Je suis, depuis quelques semaines, installé dans un village, au sud de Moscou, m'imbibant de mots russes, et courant la campagne. La famille qui m'accueille appartient à la société universitaire ; j'y trouve, à travers les brumes de la langue devinée, plutôt que comprise, une conversation intelligente, variée, et une curiosité vive de tout ce qui touche l'étranger. Notre maison est commode et d'une parfaite simplicité. Nous y vivons sans gêne ; et, parmi les quinze ou seize personnes qui l'occupent, je trouve, quand il me plaît, quelqu'un pour écouter mes solécismes. Les Russes estiment qu'il est impossible d'apprendre leur langue ; il faut insister pour qu'ils vous corrigent ; mais ils le font avec une indulgence et une gaîté qui désarment l'impatience.
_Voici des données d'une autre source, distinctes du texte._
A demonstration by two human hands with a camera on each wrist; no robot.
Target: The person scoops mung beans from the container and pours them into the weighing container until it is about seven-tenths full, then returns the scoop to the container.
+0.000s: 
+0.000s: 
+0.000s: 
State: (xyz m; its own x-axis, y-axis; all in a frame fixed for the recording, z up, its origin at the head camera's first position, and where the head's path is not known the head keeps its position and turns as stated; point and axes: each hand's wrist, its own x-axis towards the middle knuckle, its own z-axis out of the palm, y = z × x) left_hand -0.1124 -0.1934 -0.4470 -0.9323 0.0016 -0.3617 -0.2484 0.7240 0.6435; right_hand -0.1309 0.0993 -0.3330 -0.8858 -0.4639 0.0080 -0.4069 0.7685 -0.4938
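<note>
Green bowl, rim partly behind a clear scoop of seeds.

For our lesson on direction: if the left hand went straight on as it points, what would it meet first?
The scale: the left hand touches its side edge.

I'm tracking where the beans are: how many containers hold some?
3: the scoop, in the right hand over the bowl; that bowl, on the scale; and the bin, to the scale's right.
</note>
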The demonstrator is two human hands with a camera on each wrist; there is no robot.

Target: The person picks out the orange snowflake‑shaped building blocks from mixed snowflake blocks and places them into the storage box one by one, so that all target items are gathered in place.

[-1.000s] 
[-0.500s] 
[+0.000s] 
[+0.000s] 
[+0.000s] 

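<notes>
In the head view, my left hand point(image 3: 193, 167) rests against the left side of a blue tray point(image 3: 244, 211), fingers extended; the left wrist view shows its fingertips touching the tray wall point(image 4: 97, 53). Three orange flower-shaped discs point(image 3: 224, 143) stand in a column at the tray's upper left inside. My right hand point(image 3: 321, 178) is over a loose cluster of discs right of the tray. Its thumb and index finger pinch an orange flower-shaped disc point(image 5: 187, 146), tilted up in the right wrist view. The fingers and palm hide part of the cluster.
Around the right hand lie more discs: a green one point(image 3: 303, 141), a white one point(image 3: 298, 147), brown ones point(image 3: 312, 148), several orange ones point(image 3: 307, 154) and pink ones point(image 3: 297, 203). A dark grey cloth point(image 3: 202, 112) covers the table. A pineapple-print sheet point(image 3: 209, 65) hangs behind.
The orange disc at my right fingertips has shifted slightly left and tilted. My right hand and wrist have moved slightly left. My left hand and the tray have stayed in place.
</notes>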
Une lettre que je viens de recevoir m'a mis en émoi. Elle m'est écrite par un Russe avec lequel je me suis intimement lié jadis à l'étranger, et que je n'ai pu rejoindre depuis : «Je suis, m'écrit-il, dans un district qu'a touché la famine, et j'y distribue du pain. Venez m'y voir, et vous ferez connaissance avec de vrais moujiks.»

Je pars ce soir même pour Nijni-Novgorod, d'où je rejoindrai mon ami.